Illinois Scientists Discover Truth About Sugar

July 28, 2011
The M&Ms were right, the candy – and other sugars – doesn't melt in your hand or anywhere else…it decomposes.

Mars' M&Ms have always had a catchy phrase "melts in your mouth, not in your hand." While the candy is quite delicious, Illinois scientists have discovered a half-truth about the melting adage.

You see, sugar doesn't melt; it decomposes. 

So says Shelly Schmidt of the University of Illinois. "This discovery is important to food scientists and candy lovers because it will give them yummier caramel flavors and more tantalizing textures. It even gives the pharmaceutical industry a way to improve excipients, the proverbial spoonful of sugar that helps your medicine go down," says Schmidt, a University of Illinois professor of food chemistry.

Schmidt recently told the Institute of Food Technologists' food scientists they could use the new findings to manipulate sugars and improve their products' flavor and consistency.

"Certain flavor compounds give you a nice caramel flavor, whereas others give you a burnt or bitter taste. Food scientists will now be able to make more of the desirable flavors because they won't have to heat to a 'melting' temperature but can instead hold sugar over a low temperature for a longer period of time," she said.

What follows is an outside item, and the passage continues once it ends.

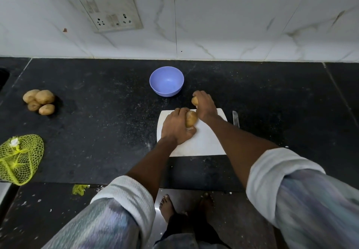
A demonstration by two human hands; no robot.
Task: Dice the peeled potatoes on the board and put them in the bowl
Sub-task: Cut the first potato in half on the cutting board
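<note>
A white cutting board (202, 143) lies on the black counter in front of me. My left hand (175, 127) grips a brown potato (191, 119) over the board's far left part. My right hand (205, 104) holds a second potato (194, 101) just beyond the board's far edge. An empty lilac bowl (166, 81) stands behind the board, to the left of my right hand. A knife (236, 119) lies on the counter along the board's right side, partly hidden by my right forearm.
Several unpeeled potatoes (39, 101) are piled at the left of the counter. A yellow net bag (19, 158) lies near the front left edge. A tiled wall with a socket plate (108, 9) closes the back. My bare feet show below the counter edge.
</note>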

Apparently Schmidt and graduate student Joo Won Lee didn't plant to refute an established rule of food science; however, they suspected something was off when they couldn't get a constant melting point for sucrose in the work that they were doing.

"In the literature, the melting point for sucrose varies widely, but scientists have always blamed these differences on impurities and instrumentation differences. However, there are certain things you'd expect to see if those factors were causing the variations, and we weren't seeing them," Schmidt said.

The scientists determined that the melting point of sugar was heating-rate dependent.

"We saw different results depending on how quickly we heated the sucrose. That led us to believe that molecules were beginning to break down as part of a kinetic process," she said.

According to Schmidt, a true or thermodynamic melting material retains its chemical identity when it transitions from the solid to the liquid state. She and Lee used high-performance liquid chromatography to see if sucrose was sucrose both before and after "melting."

"As soon as we detected melting, decomposition components of sucrose started showing up," she said.

To distinguish "melting" caused by decomposition from thermodynamic melting, the researchers have coined a new name -- "apparent melting." Schmidt and her colleagues have shown that glucose and fructose are also apparent melting materials.